INSTRUCTIONS FOR THE TASK: When you have read the listing, copy all of it without any change.

--- STORED DATA ---

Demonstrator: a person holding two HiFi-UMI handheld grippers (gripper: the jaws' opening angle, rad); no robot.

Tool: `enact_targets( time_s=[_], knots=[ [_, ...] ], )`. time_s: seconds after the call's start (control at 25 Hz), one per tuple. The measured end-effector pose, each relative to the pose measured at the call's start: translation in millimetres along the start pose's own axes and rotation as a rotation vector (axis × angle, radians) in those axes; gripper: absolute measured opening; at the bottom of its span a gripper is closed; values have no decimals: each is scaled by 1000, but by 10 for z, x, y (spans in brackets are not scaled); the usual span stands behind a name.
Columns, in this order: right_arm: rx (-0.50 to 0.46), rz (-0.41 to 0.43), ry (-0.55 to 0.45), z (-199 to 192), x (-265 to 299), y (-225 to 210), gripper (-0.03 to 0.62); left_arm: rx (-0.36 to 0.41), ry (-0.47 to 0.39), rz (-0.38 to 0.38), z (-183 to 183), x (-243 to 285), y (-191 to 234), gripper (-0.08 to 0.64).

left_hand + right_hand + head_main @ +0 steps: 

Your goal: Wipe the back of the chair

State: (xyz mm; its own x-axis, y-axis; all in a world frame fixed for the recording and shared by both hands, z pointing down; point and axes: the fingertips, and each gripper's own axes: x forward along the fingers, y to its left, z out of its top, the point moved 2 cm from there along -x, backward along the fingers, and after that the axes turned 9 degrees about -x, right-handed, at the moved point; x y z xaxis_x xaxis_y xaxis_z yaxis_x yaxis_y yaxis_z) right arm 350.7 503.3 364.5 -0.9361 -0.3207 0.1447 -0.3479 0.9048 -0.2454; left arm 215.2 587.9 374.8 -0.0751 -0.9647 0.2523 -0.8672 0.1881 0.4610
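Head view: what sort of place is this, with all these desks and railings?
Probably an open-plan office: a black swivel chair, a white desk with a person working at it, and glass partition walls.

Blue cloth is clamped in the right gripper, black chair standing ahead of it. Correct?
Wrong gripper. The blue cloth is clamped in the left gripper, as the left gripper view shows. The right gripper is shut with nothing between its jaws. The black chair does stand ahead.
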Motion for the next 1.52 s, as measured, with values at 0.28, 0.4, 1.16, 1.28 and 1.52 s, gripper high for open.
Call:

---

TASK OUTPUT:
Demonstrator: a person holding two HiFi-UMI handheld grippers (gripper: the jaws' opening angle, rad); no robot.

Tool: `enact_targets( time_s=[_], knots=[ [_, ...] ], )`. time_s: seconds after the call's start (control at 25 Hz), one per tuple. The measured end-effector pose, each relative to the pose measured at the call's start: translation in millimetres along the start pose's own axes and rotation as a rotation vector (axis × angle, radians) in those axes; gripper: absolute measured opening; at the bottom of its span a gripper is closed; values have no decimals: each is scaled by 1000, but by 10 for z, x, y (spans in brackets are not scaled); the usual span stands behind a name.
Columns, in this order: right_arm: rx (-0.50 to 0.46), rz (-0.41 to 0.43), ry (-0.55 to 0.45), z (-199 to 192), x (-265 to 299), y (-225 to 210), gripper (-0.03 to 0.62); left_arm: rx (-0.36 to 0.41), ry (-0.47 to 0.39), rz (-0.38 to 0.38), z (-183 to 183), x (-243 to 285), y (-191 to 234), gripper (-0.08 to 0.64).

left_hand + right_hand + head_main @ +0 steps: 

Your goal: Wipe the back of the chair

State: (xyz mm; its own x-axis, y-axis; all in a world frame fixed for the recording and shared by both hands, z pointing down; point and axes: the fingertips, and each gripper's own axes: x forward along the fingers, y to its left, z out of its top, the point moved 2 cm from there along -x, backward along the fingers, and after that the axes turned 9 degrees about -x, right-handed, at the moved point; x y z xaxis_x xaxis_y xaxis_z yaxis_x yaxis_y yaxis_z) right arm 350.7 503.3 364.5 -0.9361 -0.3207 0.1447 -0.3479 0.9048 -0.2454; left arm 215.2 587.9 374.8 -0.0751 -0.9647 0.2523 -0.8672 0.1881 0.4610
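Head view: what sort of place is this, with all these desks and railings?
Probably an open-plan office: a black swivel chair, a white desk with a person working at it, and glass partition walls.

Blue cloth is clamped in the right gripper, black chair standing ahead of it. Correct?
Wrong gripper. The blue cloth is clamped in the left gripper, as the left gripper view shows. The right gripper is shut with nothing between its jaws. The black chair does stand ahead.
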Motion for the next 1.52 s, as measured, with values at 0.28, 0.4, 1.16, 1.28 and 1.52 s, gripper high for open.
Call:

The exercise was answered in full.